Hermosamente salvajes, ellos
corrían contra el viento. Él arrogante y sobrado, con su negro y brillante
pelaje, su mirada penetrante, dando
rienda suelta a su atrevido galope que
lo distinguía mientras el viento jugaba con sus largas y atractivas crines,
buscaba llamar la atención. Ella suave y ligera, rubia como el sol, con grandes
ojos marrones, de movimientos ágiles, y juguetona, coqueteaba con su trote
sensual. Atraídos por el excitante juego de hacerse la corte, ella esquiva e
insinuante, él osado e imponente, con su constante retozar, añadían hermosura a
aquel florido descampado. Cautivados por ese provocador juego, el corretear uno
detrás del otro parecía un placer incansable, o saltar y brincar alegremente,
se convertía en una competida diversión. Aventuraba él, con su cercanía cada
vez más impetuosa, dando vueltas a su alrededor a gran velocidad. Desafiaba
ella, permaneciendo inmóvil con un aire de indiferencia, ante el desbocado
comportamiento de su pretendiente. Día tras día seducidos por un juego apasionado, sobrecogidos por los instintivos
sentidos dueños de su naturaleza salvaje, siendo ella cada vez mas sumisa,
estando él cada vez mas cercano, aquel hermoso lugar fue testigo de sus
suspiros y de sus apasionantes cópulas. En aquellas horas de estar juntos, el
viento con su silencio dejaba oír sus agitadas respiraciones, las flores eran
testigos fieles de su unión, y ni la sutil llovizna, ni el ardiente sol hacían
mella en sus febriles deseos. El temblor de sus cuerpos semejaba el delicado
temblor de las hojas de los árboles y en medio del éxtasis, un fuerte y sonoro
relincho desgarraba el aire; algunas
aves inquietas por el fuerte sonido, revoloteaban alrededor de las copas de los
árboles, para luego de un circular vuelo, posarse nuevamente en su lugar.
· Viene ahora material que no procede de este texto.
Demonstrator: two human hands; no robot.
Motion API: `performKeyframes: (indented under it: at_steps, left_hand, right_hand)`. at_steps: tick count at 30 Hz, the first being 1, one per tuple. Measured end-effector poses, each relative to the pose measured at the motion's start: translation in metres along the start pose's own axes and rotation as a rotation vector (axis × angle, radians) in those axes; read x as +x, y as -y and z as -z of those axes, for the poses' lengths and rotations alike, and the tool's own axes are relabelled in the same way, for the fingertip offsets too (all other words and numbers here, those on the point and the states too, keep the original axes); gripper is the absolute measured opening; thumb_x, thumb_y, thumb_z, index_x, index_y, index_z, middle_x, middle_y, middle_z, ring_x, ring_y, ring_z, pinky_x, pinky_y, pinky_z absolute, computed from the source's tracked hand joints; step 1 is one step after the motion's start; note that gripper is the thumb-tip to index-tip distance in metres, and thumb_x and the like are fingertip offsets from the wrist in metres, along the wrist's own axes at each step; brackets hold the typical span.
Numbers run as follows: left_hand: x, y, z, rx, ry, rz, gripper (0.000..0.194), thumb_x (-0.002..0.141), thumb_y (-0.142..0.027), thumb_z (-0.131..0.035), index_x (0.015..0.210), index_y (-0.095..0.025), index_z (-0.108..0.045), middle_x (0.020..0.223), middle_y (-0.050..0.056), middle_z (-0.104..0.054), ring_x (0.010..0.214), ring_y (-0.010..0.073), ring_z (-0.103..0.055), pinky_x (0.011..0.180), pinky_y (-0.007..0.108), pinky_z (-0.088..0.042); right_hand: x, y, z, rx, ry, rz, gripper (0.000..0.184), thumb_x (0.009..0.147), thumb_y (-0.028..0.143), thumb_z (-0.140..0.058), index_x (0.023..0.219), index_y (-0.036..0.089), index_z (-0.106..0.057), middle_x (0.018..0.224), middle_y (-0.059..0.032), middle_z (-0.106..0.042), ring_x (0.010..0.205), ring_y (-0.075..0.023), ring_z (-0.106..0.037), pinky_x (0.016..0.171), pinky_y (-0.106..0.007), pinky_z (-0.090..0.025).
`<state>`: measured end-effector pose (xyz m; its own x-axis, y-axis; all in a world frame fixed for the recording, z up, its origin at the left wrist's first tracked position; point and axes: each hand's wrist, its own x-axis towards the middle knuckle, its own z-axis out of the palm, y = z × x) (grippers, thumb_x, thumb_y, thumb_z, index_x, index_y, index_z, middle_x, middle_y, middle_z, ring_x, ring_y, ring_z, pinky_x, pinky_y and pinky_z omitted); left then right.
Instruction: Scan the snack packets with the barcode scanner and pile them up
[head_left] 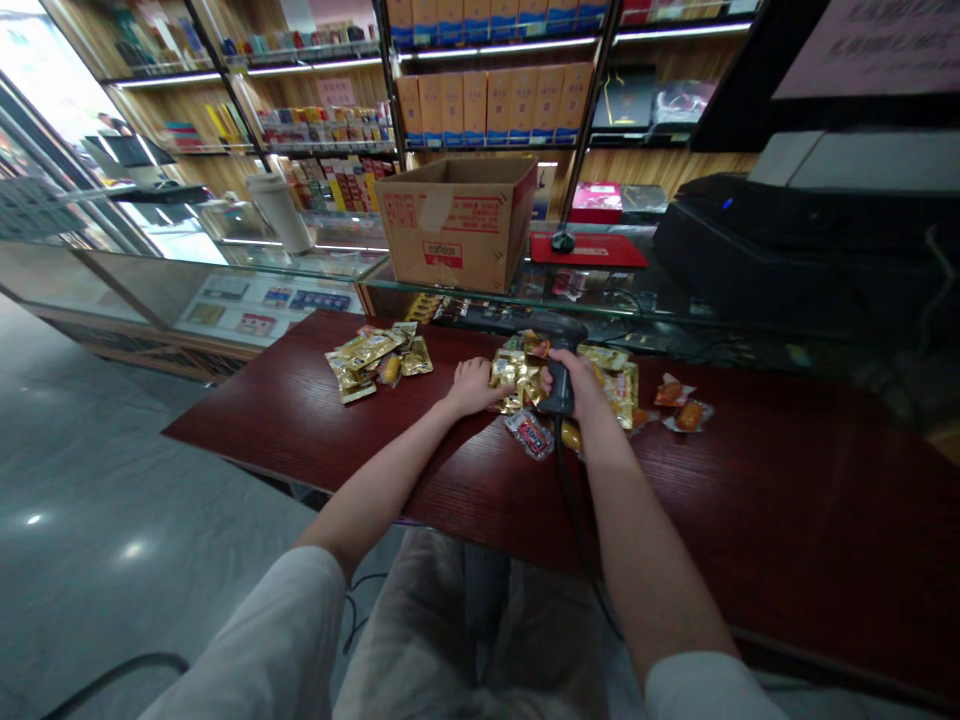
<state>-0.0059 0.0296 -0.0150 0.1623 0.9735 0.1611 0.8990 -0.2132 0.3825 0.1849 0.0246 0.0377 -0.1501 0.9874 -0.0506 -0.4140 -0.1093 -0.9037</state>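
Note:
My right hand [576, 380] is wrapped round the handle of a black barcode scanner [557, 390], its head over a heap of gold snack packets [517, 372]. The scanner's cord hangs toward me. Beside that heap, my left hand [474, 388] lies on the tabletop with fingers spread, its thumb reaching to the gold packets' edge. Just below them is a clear packet with a dark red label [531, 434]. More gold packets [621, 388] lie partly hidden behind my right hand. A second pile of gold packets [367, 358] sits to the left.
Two small clear-wrapped brown snacks [688, 415] lie to the right on the dark red table [465, 470]. Behind it, a glass counter carries an open cardboard box [450, 225], a mouse [562, 242] on a red mat [611, 250], and a white cup [281, 215].

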Motion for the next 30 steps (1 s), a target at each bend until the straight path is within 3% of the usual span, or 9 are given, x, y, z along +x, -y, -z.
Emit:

Ahora, solo él corría desbocado contra el viento y ella lo esperaba con su
abultado vientre cerca del arroyo, donde siempre retornaba jadeando, para
saciar su sed. Acercándose despacio y empujándola suavemente, la invitaba a
iniciar un pausado galope en aquel florido y hermoso descampado. Y así transcurrían los días, él
arrogante y sobrado, con su negro y brillante pelaje, su mirada penetrante,
dando rienda suelta a su atrevido galope
que lo distinguía, mientras el viento jugaba con sus largas y atractivas
crines. Ella suave y ligera, rubia como el sol, con grandes ojos marrones, de
movimientos ágiles, y juguetona, coqueteando con su trote sensual.